Wie die Bürger aus Mesopotamien zu ihren Perücken kamen

© Susanne Kischkel

Es lebte ein König im Land Mesopotamien. Der König war sehr beliebt und angesehen im Volk. Außerdem hatte er große Besitztümer und ein großes Gefolge am Königshof. Der König hatte auch etwas ganz Besonderes: Schönes langes gelocktes Haar, das er stolz zur Schau stellte. Jeden Tag wurde sein Haar alle vier Stunden gebürstet. Jeden Morgen mussten seine Bediensteten seine Haare nach einem bestimmten Ritual bürsten. Das Haar wurde zuerst verlesen. Danach mit einer weichen Schweineborstenbürste gebürstet, welches ihm den Glanz verlieh. Außerdem wurde eine spezielle pflanzliche Tinktur auf sein Haar gesprüht, durch welche das Haar noch schöner auf die Schultern fiel und noch schimmernder glänzte. Es hieß, dass der König sehr stolz auf seine Haare war. Jede Woche kam der Hoffriseur und beschaute sich die Haare des Königs. Mit einer extra geschärften Haarschneideschere die aus Eisenklingen bestand wurde das Haar millimeterweise gestutzt. Denn der König achtete darauf, dass ihm von seinem Haar nicht zu viel abgeschnitten wurde. Für die Nacht setzte der König eine spezielle Schlafmütze auf. Diese war aus kostbarer Seide gewebt und besonders atmungsaktiv. So konnte das Haar im Schlaf nicht zerzausen und wurde dazu noch gut belüftet. Der König wollte stets über die neuesten Haarpflegemittel informiert sein. So sandte er monatlich einige seiner Leute aus, damit sie diese auskundschafteten.
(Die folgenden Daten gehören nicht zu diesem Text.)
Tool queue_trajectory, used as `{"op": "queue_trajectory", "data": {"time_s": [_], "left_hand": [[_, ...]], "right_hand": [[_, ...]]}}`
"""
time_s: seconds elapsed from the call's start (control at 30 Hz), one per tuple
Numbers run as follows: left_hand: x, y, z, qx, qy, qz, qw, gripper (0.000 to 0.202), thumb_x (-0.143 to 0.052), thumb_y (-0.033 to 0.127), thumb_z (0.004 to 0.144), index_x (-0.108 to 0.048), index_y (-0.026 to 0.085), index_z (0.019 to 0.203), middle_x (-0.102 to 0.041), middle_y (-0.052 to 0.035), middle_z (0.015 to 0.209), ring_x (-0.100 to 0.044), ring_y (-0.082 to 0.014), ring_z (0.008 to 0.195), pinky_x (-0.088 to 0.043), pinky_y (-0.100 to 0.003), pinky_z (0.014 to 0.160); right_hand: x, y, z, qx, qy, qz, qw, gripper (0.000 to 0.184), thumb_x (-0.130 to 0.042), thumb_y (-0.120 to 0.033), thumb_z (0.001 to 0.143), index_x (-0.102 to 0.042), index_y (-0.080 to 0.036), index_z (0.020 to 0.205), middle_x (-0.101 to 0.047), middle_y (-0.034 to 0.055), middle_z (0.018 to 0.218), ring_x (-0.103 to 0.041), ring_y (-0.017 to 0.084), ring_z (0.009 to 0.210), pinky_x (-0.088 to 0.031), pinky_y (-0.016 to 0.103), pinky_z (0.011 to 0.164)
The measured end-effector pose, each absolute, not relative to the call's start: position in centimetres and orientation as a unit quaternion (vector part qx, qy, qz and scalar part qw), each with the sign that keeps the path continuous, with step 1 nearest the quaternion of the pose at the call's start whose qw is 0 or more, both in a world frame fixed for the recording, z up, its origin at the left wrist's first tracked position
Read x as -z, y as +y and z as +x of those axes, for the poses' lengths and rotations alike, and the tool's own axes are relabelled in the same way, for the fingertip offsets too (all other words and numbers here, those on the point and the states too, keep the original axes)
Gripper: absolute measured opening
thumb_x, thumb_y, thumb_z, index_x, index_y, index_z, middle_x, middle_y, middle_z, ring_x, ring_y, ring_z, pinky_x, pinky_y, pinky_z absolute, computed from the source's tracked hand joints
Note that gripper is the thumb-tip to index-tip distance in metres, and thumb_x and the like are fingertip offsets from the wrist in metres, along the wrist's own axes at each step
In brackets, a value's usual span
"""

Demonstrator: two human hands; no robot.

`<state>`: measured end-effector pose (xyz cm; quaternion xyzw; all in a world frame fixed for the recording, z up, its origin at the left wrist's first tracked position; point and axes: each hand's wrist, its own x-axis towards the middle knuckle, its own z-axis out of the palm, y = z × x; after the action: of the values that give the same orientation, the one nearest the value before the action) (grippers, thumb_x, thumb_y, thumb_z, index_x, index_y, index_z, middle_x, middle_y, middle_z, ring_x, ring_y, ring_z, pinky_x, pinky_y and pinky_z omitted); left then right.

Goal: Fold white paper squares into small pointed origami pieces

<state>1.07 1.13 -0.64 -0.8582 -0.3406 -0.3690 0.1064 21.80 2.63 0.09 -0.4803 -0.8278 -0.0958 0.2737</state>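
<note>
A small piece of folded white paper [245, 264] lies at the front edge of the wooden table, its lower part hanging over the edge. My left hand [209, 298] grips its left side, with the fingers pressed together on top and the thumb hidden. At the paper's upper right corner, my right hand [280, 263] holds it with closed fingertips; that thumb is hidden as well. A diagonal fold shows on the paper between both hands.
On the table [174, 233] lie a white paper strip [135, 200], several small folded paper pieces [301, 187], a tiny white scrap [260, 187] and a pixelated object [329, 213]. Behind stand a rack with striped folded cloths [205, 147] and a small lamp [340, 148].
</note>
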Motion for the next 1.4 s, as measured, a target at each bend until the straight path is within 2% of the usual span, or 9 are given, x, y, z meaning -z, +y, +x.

Sein Haar wurde gehegt und gepflegt und wuchs und wuchs. Es wurde ihm zur Gewohnheit einmal in der Woche durch die Stadt zu spazieren. Dabei trugen ihm die Hofdiener sein wallendes Haar auf silbernen Tabletts hinter ihm her. Die Leute bewunderten des Königs Haar und wollten mal so gerne sein geschmeidiges Haar befühlen und betasten. Das erlaubte der König allerdings nicht. Bei seinen Stadtspaziergängen sah der König wohl, dass es Leute gab, die einen sehr spärlichen Kopfbewuchs hatten. Dies fiel dem König unangenehm auf, und er bedauerte dies sehr. War er aber doch im Innersten froh. Denn er war überzeugt, dass ihm so ein Unglück bei seiner guten Pflege niemals passieren würde. So stolzierte er an den Leuten vorbei, zurück in den Königspalast um sich wieder seiner Haarpflege zu widmen. So vergingen Tag für Tag, Monat für Monat und Jahr für Jahr.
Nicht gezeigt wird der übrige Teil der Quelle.